*Your goal*
Beginning at the top of the listing, repeat each line exactly until the line with "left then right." has been repeated too.

*Exercise data*
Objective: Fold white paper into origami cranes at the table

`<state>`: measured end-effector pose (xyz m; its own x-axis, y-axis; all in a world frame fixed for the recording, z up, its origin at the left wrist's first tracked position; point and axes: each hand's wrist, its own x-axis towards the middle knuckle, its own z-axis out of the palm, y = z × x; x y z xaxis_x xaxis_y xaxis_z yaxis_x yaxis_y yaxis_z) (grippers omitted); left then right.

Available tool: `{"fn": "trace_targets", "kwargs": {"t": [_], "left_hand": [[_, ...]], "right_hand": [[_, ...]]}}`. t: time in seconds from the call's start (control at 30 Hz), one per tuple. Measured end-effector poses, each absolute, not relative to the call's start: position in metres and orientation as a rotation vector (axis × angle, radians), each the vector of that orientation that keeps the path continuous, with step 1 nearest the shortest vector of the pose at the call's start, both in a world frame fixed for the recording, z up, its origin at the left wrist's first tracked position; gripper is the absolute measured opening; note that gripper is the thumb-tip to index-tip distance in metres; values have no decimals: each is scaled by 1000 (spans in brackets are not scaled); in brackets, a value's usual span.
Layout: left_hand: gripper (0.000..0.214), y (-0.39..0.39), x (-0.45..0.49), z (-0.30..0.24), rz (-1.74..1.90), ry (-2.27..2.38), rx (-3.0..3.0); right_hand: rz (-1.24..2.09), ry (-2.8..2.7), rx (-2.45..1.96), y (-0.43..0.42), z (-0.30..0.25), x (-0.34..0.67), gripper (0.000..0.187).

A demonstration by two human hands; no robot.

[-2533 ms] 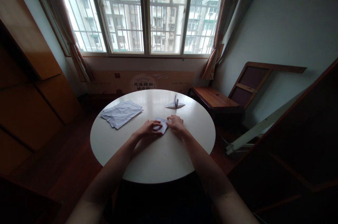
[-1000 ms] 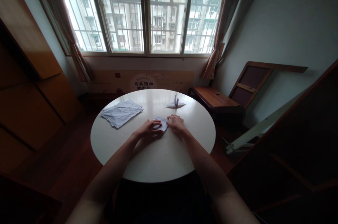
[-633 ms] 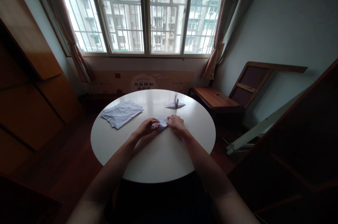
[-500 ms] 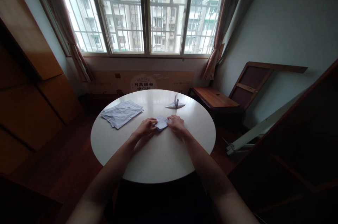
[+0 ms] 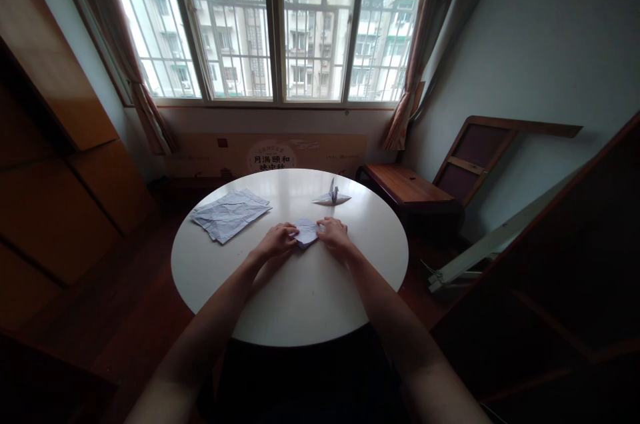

*Response*
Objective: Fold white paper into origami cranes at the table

`<state>`: measured end-effector pose (xyz m; its own x-axis, y-axis; all in a world frame fixed for the recording, z up, its origin at the left wrist's first tracked position; point and axes: each hand's wrist, its own x-axis towards the middle knuckle, its own z-axis out of the palm, y = z × x; x y z xaxis_x xaxis_y xaxis_z yaxis_x yaxis_y yaxis_z) (grippers omitted); left then right.

The exercise requires no further answer.